[Exercise description] Which lines in the records below include the word "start"? Report each of them in full.

(Stored data)
######
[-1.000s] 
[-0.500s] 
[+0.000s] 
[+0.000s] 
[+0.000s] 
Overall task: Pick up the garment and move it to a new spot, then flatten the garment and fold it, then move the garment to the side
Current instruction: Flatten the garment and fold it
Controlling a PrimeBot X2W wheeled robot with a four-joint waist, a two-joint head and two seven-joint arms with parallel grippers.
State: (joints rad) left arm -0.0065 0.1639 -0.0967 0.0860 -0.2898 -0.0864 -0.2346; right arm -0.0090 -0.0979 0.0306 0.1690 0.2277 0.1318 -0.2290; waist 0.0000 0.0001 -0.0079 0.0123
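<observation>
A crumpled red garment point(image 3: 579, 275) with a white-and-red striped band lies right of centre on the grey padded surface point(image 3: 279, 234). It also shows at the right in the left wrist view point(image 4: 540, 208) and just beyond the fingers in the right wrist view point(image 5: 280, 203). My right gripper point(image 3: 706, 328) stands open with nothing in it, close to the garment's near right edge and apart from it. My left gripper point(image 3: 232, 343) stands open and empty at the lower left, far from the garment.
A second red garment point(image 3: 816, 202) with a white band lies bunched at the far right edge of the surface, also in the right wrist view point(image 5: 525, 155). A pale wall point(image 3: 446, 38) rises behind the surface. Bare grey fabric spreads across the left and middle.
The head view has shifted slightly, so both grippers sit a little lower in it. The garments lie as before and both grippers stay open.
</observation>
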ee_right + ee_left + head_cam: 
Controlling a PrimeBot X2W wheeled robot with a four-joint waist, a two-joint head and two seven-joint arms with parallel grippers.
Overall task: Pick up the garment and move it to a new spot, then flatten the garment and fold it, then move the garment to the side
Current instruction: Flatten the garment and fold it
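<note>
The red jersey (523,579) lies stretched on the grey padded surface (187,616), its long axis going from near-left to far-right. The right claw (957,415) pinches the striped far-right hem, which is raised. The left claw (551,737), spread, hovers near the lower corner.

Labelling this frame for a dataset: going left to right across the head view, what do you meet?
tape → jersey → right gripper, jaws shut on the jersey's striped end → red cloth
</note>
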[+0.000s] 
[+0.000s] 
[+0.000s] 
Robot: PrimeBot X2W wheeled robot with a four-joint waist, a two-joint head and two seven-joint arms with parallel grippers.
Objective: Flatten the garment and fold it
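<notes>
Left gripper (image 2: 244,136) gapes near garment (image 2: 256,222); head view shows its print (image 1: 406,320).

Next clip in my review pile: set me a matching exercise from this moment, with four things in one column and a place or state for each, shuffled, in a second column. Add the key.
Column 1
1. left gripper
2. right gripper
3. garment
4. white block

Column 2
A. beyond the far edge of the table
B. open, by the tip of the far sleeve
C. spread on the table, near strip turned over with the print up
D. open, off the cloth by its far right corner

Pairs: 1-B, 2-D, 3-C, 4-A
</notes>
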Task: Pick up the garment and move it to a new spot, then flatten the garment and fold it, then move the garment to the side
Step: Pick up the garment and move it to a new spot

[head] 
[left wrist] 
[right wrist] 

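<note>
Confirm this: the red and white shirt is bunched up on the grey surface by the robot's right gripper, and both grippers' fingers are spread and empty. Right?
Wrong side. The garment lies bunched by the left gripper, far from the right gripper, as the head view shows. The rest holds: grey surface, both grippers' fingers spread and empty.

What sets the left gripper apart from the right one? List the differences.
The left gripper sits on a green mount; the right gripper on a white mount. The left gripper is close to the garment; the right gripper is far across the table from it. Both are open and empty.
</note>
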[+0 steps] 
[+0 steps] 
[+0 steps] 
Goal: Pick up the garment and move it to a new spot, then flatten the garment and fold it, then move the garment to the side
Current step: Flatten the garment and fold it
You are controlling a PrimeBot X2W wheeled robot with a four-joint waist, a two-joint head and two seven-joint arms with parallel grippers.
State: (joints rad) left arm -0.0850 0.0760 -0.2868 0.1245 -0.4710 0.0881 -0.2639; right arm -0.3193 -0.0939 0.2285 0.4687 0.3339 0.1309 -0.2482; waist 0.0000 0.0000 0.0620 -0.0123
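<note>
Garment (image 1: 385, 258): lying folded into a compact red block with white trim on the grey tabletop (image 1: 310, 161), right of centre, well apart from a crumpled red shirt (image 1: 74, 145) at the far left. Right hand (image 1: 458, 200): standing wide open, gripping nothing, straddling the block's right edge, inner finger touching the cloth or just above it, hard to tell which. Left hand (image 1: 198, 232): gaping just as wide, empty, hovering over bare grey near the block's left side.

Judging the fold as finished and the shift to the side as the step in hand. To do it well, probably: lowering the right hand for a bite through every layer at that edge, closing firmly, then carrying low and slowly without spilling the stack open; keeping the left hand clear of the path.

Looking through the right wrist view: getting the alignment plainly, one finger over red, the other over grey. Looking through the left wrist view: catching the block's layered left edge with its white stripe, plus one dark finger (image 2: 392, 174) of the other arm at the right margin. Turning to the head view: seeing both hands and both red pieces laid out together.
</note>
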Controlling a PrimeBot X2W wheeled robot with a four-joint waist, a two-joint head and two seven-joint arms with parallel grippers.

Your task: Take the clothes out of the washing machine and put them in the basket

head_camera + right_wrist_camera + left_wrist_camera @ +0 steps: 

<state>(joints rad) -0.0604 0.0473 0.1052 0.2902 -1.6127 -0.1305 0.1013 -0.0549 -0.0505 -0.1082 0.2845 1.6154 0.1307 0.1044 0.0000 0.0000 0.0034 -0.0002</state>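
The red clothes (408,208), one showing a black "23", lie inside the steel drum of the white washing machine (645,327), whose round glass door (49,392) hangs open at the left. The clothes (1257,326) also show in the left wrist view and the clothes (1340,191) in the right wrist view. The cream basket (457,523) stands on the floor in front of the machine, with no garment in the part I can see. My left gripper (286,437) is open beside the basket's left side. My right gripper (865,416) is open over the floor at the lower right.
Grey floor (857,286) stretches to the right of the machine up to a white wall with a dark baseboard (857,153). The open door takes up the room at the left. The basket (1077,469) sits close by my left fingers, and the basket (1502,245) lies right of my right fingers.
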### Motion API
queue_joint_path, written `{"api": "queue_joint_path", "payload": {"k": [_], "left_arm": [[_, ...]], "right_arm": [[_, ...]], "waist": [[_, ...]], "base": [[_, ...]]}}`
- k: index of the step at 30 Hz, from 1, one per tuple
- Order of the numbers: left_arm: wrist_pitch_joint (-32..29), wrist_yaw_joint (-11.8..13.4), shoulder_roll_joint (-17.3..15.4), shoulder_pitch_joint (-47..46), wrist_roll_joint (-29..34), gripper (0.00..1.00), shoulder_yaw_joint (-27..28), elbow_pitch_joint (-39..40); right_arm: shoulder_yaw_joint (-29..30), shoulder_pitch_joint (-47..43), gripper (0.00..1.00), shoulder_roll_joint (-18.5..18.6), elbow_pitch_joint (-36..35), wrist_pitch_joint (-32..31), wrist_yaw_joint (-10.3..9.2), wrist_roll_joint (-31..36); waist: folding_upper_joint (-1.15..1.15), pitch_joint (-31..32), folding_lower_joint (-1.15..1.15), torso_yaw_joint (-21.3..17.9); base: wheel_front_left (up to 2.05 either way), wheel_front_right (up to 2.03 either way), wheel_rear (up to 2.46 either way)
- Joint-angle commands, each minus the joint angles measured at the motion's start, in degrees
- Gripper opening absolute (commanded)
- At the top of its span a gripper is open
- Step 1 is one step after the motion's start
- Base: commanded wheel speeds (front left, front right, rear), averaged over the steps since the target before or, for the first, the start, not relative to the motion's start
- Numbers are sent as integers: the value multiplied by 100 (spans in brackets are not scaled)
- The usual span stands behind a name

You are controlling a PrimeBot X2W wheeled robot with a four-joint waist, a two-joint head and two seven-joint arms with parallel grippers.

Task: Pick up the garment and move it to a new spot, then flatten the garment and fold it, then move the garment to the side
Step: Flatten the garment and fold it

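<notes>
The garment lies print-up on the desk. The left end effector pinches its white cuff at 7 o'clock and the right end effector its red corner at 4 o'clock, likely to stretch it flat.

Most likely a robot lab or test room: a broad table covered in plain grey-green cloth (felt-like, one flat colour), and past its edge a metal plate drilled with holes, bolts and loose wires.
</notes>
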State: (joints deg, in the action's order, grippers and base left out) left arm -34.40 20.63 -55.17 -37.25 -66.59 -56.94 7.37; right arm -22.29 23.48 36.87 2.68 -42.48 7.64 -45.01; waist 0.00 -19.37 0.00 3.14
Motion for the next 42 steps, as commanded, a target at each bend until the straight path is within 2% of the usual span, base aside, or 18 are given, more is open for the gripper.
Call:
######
[Solution to this exercise]
- Joint-angle commands, each minus the joint angles measured at the motion's start, in degrees
- Step 1 is one step after the motion's start
- Base: commanded wheel speeds (front left, front right, rear), averaged over the steps since the target before or, for the first, the start, not relative to the motion's start

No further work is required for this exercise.